2017年の菅義偉官房長官(当時)会見での質問をきっかけに、不本意ながら注目を浴びた。ネット上でバッシングされ、電話での殺害予告も受けた。官邸は一部のクラブ詰め記者を抱き込み、「変な記者」というレッテル貼りにいそしんだ。進行役の官邸職員からは質問妨害も受けた。正当な理由があるようにみせかけ、こそこそとやる陰湿な手口だ。

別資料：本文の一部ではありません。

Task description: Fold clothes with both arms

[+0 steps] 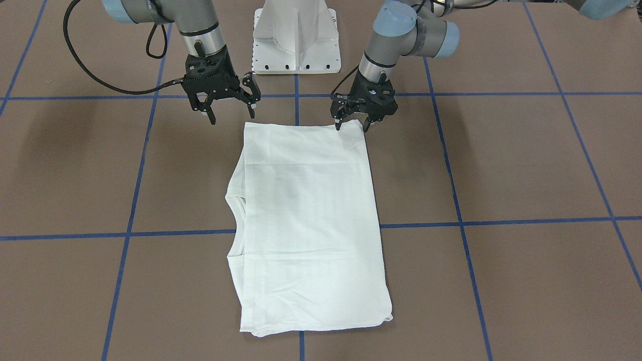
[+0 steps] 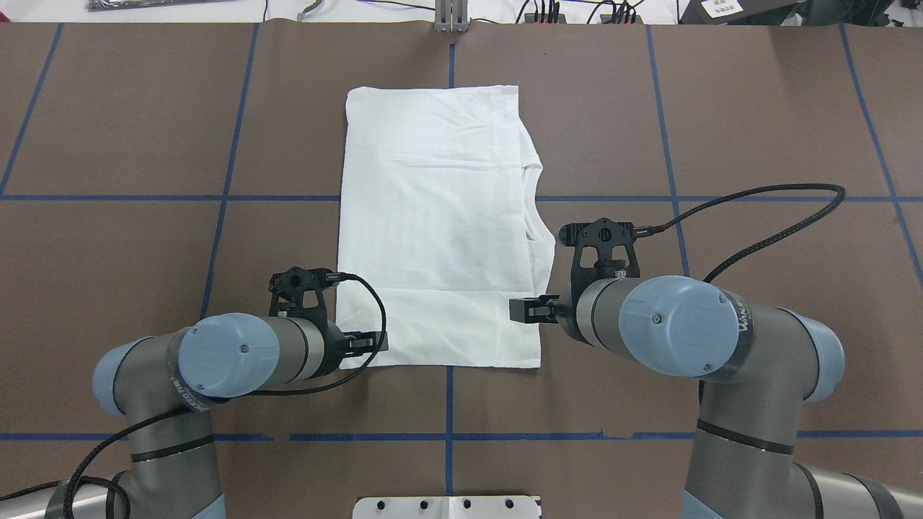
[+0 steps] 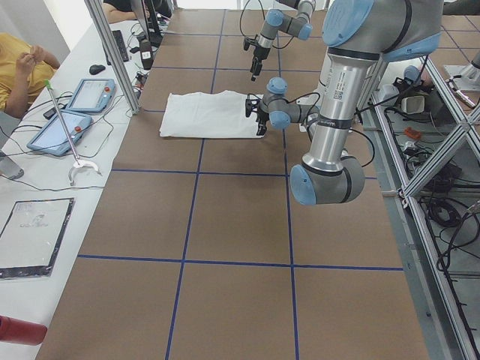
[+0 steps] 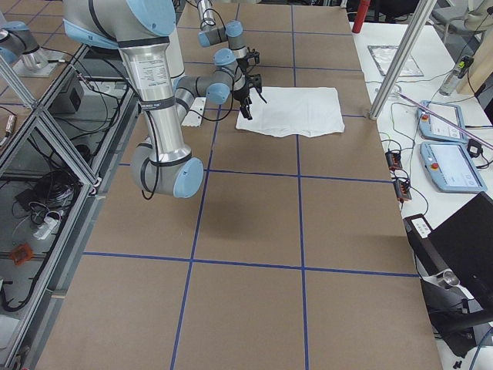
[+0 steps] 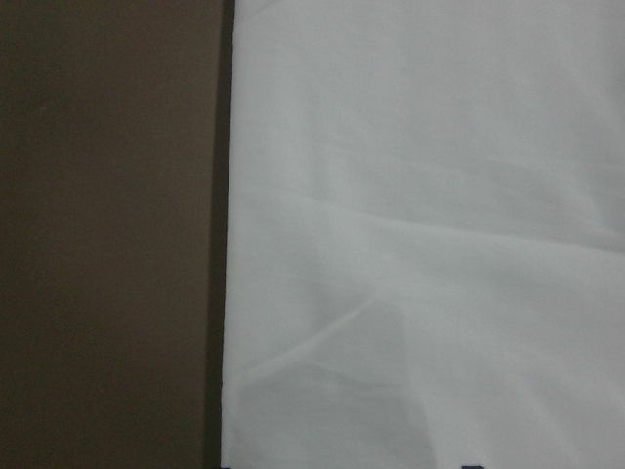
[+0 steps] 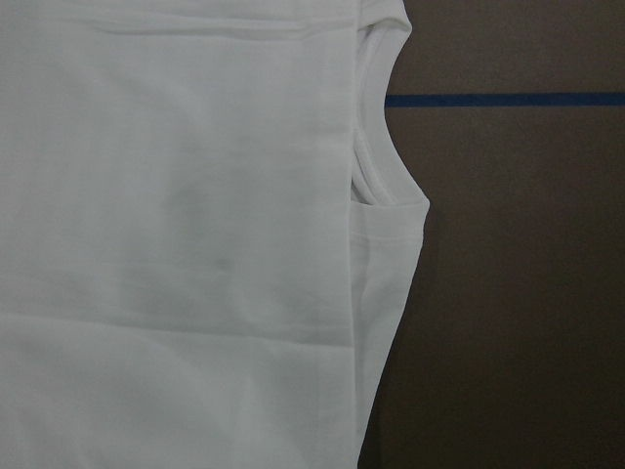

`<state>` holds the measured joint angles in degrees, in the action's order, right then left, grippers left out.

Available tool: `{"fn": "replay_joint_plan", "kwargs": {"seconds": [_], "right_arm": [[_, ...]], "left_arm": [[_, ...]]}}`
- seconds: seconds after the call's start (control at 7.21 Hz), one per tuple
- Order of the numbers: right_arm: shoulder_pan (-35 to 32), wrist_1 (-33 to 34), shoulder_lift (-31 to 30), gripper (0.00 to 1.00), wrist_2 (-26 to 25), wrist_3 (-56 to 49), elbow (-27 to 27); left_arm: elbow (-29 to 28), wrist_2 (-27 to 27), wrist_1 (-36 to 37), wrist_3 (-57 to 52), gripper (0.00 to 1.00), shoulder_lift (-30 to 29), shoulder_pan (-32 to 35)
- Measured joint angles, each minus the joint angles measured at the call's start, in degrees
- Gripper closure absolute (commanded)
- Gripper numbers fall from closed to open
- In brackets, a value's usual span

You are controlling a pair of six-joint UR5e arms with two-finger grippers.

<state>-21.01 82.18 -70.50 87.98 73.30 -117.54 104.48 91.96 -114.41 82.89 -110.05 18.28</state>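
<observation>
The white shirt point(image 1: 308, 215) lies flat on the brown table, folded into a long rectangle, its neck opening point(image 2: 535, 205) on the robot's right side. My left gripper point(image 1: 353, 124) is open, low at the shirt's near-left corner, one finger on each side of that corner. My right gripper point(image 1: 230, 109) is open and holds nothing. It hangs above the table just outside the shirt's near-right corner. The left wrist view shows the shirt's straight side edge point(image 5: 227, 293). In the right wrist view the collar point(image 6: 376, 166) is visible. No black text shows.
The white base block point(image 1: 296, 40) stands between the arms at the robot's edge. Blue tape lines point(image 1: 501, 220) grid the table. Beyond the far edge are a bench with tablets point(image 3: 75, 112), a metal post point(image 3: 112, 52) and a seated person point(image 3: 19, 64).
</observation>
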Motion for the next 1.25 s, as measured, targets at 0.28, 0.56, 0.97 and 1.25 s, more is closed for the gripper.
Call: {"fn": "replay_joint_plan", "kwargs": {"seconds": [0.28, 0.56, 0.97, 1.25], "right_arm": [[0.0, 0.0, -0.1, 0.0, 0.0, 0.0, 0.1], [0.0, 0.0, -0.2, 0.0, -0.1, 0.0, 0.1], [0.0, 0.1, -0.2, 0.0, -0.4, 0.0, 0.1], [0.8, 0.5, -0.2, 0.06, -2.3, 2.7, 0.5]], "left_arm": [[-0.5, 0.0, 0.0, 0.1, 0.26, 0.1, -0.1], [-0.9, 0.0, 0.0, 0.2, 0.42, 0.1, -0.1], [-0.9, 0.0, 0.0, 0.3, 1.0, 0.1, -0.2], [-0.5, 0.1, 0.1, 0.3, 1.0, 0.1, -0.1]]}}
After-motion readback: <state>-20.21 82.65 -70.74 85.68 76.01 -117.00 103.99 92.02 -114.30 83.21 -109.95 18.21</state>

おかげでいいことがあった。私が官邸に乗り込むきっかけとなった伊藤詩織さんの性暴力被害や、加計学園をめぐる「怪文書」問題は、より広く世間に知られることになった。質問に正面から答えない政府首脳や、記者クラブ主催のはずの会見が、官邸にすっかり主導権を握られていることが可視化された。

そんな私の周辺のドタバタに編集者が興味を持ち、執筆に至ったのが、映画の原案にもなった『新聞記者』(角川新書)だった。今回の『報道現場』はその続編の位置づけだ。本書では、官邸の嫌がらせが強まり、新型コロナウイルスの感染拡大もあって会見に出席できなくなった時期から、安倍晋三氏の後任の首相となった菅氏がコロナ対策の失敗で支持率を落とし、解散も打てずに1年で退陣する頃までの間、私が取材したり、関わったりしたテーマを綴った。

法令違反の日本学術会議の任命拒否問題、国会答弁を無視した検察庁法改正案、国際条約違反の外国人長期収容問題──。本書では政府の対応を批判しているが、読み取ってもらいたいのはそれだけではない。

長期政権が続き、有力政治家や官僚ら権力側とのなれ合いが続いたせいで、報道機関のチェック機能は衰え、ジェンダー平等や人権尊重の認識が古いままアップデートできていない。報道現場こそ問題の根は深い。

既存メディアが調査報道にコストをかけなくなったり、訴訟リスクをおそれて権力監視や批評をやめてしまったりしても、表に出なければ誰も気づかない。これが一番ヤバいのだ。

『報道現場』
望月衣塑子
角川新書
272頁、990円〈税込〉

※所属・職名等は本誌発刊当時のものです。